Duerme el asesino

Duerme el asesino. Duerme plácido y sereno apoyado sobre el enhiesto tronco de un viejo roble, a través de cuyas hojas una fina lámina de luz se cuela. Nada le inquieta. No, desde luego, el melodioso canto del mirlo. Tampoco mi presencia, la de un padre furioso al que acaban de anunciar la muerte de su hijo.

Duerme como si el tiempo no corriera en su contra. Como si la arena del reloj se hubiera detenido sin obstáculo aparente. No se esconde pues, al fin y al cabo, ¿quién persigue al asesino? La policía aún se encuentra en el lugar del crimen recabando pruebas y tirando fotografías. Los tiempos del Estado de Derecho no coinciden con los tiempos de la vida. Cuando suena el teléfono de la comisaría, el crimen ya está perpetrado y el corazón ha dejado de latir. Cuando el juez sentencia, el viento y el agua ya han borrado, para siempre, la sangre del asfalto.

Jaime tenía once años. Era divertido y audaz. Fue el primero de su grupo de amigos que renunció a que fuésemos a buscarle a la escuela. Me consuela saber que poco podríamos haber hecho, su madre o yo, para desviar la bala que le atravesó de norte a sur el pulmón derecho. A plena luz del día. Sin nocturidad, pero con alevosía.

No pudo ver el rostro de su verdugo del modo en que yo lo estoy haciendo. No pudo fijarse en sus ojos hundidos ni en su nariz fracturada. Tampoco en su poblado entrecejo ni en su pelo negro enmohecido. No tuvo tiempo para desear agarrarle por el cuello hasta oprimir cualquier entrada de aire en su organismo. Tampoco un segundo, sólo un segundo, para compadecerse de aquel que pretende convertir el arte de apretar el gatillo en una tendencia postmoderna.

No se agita. Sólo frunce el ceño después de recibir un escupitajo en la frente. Ni siquiera se revuelve cuando extraigo la pistola del bolsillo derecho de su chaqueta. Duerme con la simpleza con la que se desenvuelve en la vida. Con la misma cotidianidad con que se relaciona, a diario, con la muerte.

Hago memoria y recuerdo cada momento que Jaime y yo pasamos juntos. Narro en alto las historias que le contaba desde el borde de la cama para que se durmiera y declamo los versos de Becquer que le hice aprender una tarde de verano con la intención de que ejercitara su intelecto. De poco sirven ya. Ni siquiera creo que puedan atormentar el subconsciente de quien duerme frente a mí.

Porque sigue durmiendo y no tiene pensado despertar. Quizá, intuyo, haya sido éste su último asesinato. A lo mejor contempla la idea de alojarse en algún lugar paradisíaco de la Tierra para expiar todos sus pecados entrando en armonía con Dios y el resto de espíritus. De qué serviría incrustarle una bala en el cráneo si tiene planeado viajar al lugar más retirado del planeta. Allí sus dedos podrán apretar el gatillo, sí, pero las balas no podrán sembrar el odio. No si caen en un desierto de arena o en un vasto océano sobre los que ni siquiera la muerte puede germinar.

Jugueteo con la pistola. Nunca había visto una. Es más ligera de lo que pensaba y su mecanismo es tan simple como el de un reloj de péndulo. Valoro las posibilidades de asestarle un tiro de gracia en el primer intento, pero no estoy plenamente comprometido con la decisión.

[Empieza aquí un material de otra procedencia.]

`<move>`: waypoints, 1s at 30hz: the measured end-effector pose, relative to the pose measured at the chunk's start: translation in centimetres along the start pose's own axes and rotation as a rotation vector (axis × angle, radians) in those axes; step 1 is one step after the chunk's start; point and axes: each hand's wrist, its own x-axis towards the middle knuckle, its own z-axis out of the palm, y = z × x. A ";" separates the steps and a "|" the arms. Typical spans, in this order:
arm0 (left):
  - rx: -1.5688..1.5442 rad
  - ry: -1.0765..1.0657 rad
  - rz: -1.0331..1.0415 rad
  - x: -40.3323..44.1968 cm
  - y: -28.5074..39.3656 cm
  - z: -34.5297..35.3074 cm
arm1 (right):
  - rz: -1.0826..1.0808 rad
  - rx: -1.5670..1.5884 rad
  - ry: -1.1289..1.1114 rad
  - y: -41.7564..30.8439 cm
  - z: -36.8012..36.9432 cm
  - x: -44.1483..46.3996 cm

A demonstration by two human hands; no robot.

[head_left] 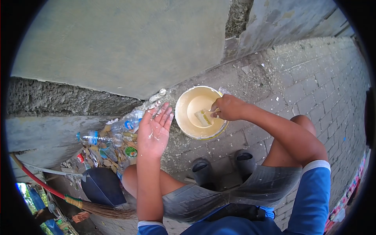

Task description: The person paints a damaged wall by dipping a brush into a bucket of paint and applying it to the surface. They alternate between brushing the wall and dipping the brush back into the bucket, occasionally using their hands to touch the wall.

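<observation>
left hand (155,128): palm up, unclenched, smeared white | right hand (228,108): curled in a grip

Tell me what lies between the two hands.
In the head view, the bucket lies between the open left hand and the right hand, which holds the brush at the bucket's mouth.

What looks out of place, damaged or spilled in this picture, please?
Litter, including a plastic bottle, lies scattered beside the wall, which looks untidy. A rough strip interrupts the wall's smooth surface, perhaps damaged or unfinished. White smears mark the left hand, perhaps splashes.
</observation>
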 end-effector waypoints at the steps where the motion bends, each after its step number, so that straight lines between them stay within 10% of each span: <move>1: 0.009 0.011 0.003 0.1 0.0 0.2 | 0.012 -0.016 0.001 -0.1 -0.3 -0.1; 16: 0.016 -0.023 -0.050 2.0 -1.1 0.8 | -0.049 -0.067 -0.089 -0.1 -0.1 -0.7; 30: 0.007 -0.007 -0.025 1.8 -0.6 0.8 | 0.333 0.787 0.426 1.4 -3.4 -3.7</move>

Pienso en las plantas y en los animales no racionales. Las primeras, limitadas por la ausencia de aparato locomotor, no pueden recurrir a la violencia. Compiten de forma sutil por la luz y el agua, pero siempre guiadas por el instinto de supervivencia. Este mismo instinto es el que lleva a los depredadores a alimentarse de otros animales. Sin embargo, el hombre se aniquila a sí mismo atendiendo a móviles de diferente tipo. Mata por motivos políticos o económicos. Mata por amor.

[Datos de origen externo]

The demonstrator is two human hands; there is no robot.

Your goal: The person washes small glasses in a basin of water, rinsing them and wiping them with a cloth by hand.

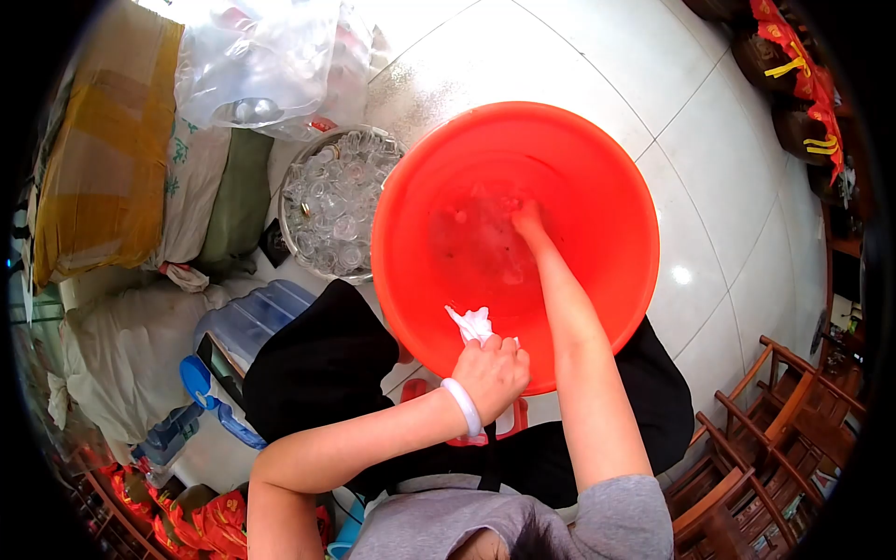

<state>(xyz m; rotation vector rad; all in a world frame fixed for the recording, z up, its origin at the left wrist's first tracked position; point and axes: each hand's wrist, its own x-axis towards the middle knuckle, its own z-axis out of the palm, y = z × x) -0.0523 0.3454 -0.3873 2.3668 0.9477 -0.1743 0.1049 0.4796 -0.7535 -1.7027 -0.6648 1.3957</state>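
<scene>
Clutching a white cloth (473, 325), the left hand (495, 375) was curled tight by the near rim of the red tub (602, 201); the right hand (527, 218) reached inside, its grip unclear.

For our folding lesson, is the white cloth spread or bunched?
Bunched: the white cloth pokes out crumpled from the left hand.

Indoor space, apparently a shop or storeroom: dark jars (758, 58) topped with red cloth (821, 93) and yellow ties (789, 66) line the upper right, a taped carton (103, 159) and sacks (245, 196) crowd the left, and wooden chairs (787, 418) stand on pale floor tiles (709, 219).
</scene>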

Hasta ahora pensé que todo eran excusas, que no hay nada humano en el acto de matar. Sin embargo, ahora que el sol amenaza esconderse tras la colina y la sombra del asesino yace alargada sobre los tréboles que crecen a la umbría de este roble, pienso que este sueño que dura ya varias horas sólo puede ser el de un hombre libre sin cargo de conciencia, el de un virtuoso del crimen que, ocasionando la muerte, dota de mayor valor a la vida.

Cubro sus piernas con una manta. Poso la pistola junto a su cintura. No lo perdono, pero lo comprendo. Vuelvo la vista hacia atrás un segundo mientras hablo por el móvil con mi esposa. Duerme.